With Iran complying with the nuclear deal, which compliance was observed, verified, and signed off on nearly a dozen times since its origination, what, in particular, is America after? Is it purely regime change, as asserted by Trump’s attorney Rudy Giuliani, is it purely that Iran totally ditch its entire defense arsenal? Any number of different questions could be posited here, but all we know is what Trump and his war hawks have actually said, and what Israel has said and done.
Trump has made a slew of accusations at Iran from that of a clandestine nuclear development program outside the observation of international organizations, thus breaking its word on the JCPOA, to being a state sponsor of terror, none of which actually hold water when scrutinized, even without a microscope.
Israel didn’t wait to start an offensive against Iranian personnel and equipment within Syria’s border, launching strikes to eradicate them all, entirely preemptively, as Iran had not yet done anything to justify the concerns of the Jewish State, which had played a role in America’s withdrawal from the nuclear accord, as Trump testified when he announced the maneuver.

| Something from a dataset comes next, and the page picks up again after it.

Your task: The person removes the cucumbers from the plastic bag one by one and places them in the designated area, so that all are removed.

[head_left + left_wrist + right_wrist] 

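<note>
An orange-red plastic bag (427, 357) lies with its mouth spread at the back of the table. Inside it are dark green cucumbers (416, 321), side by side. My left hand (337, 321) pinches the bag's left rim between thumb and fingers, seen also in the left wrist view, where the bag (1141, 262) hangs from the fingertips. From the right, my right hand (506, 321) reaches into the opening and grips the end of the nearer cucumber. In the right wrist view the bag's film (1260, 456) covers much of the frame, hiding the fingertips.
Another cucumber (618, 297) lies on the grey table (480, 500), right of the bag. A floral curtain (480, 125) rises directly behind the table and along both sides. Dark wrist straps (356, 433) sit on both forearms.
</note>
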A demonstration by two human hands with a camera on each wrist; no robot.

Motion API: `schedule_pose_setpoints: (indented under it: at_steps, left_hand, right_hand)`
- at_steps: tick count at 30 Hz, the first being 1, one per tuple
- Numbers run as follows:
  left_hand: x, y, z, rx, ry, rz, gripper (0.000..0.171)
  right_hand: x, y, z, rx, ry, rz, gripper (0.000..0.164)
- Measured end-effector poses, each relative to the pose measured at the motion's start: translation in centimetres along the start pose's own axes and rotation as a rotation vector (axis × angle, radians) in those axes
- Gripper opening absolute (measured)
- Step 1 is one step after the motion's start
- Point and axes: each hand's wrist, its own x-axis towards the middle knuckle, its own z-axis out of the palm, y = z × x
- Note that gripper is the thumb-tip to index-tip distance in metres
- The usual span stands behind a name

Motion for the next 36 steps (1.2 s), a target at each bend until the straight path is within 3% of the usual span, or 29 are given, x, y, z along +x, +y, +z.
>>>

Is this purely about stoking internal conflict within Iran in order to bring about a change of regime in the Middle Eastern nation, peacefully, as in its northern neighbor Armenia, or after the style of Libya, in Northern Africa? America surely hasn’t taken measures to conceal this goal.
Rouhani has stated that he will keep Iran’s part and stick with the deal if other signatories can provide suitable guarantees, and the European parties, in addition to condemning Trump’s actions relative to the plan, have joined together in a joint statement to declare that they will remain committed to the deal.
However, going forward, as America begins to apply pressure to those nations and corporations who conduct business with Iran, we shall see what the situation will be, having to choose between giving America the middle finger and continuing their business with the sanctioned state, or abandoning their commitments as well in order to preserve their relationship with the US.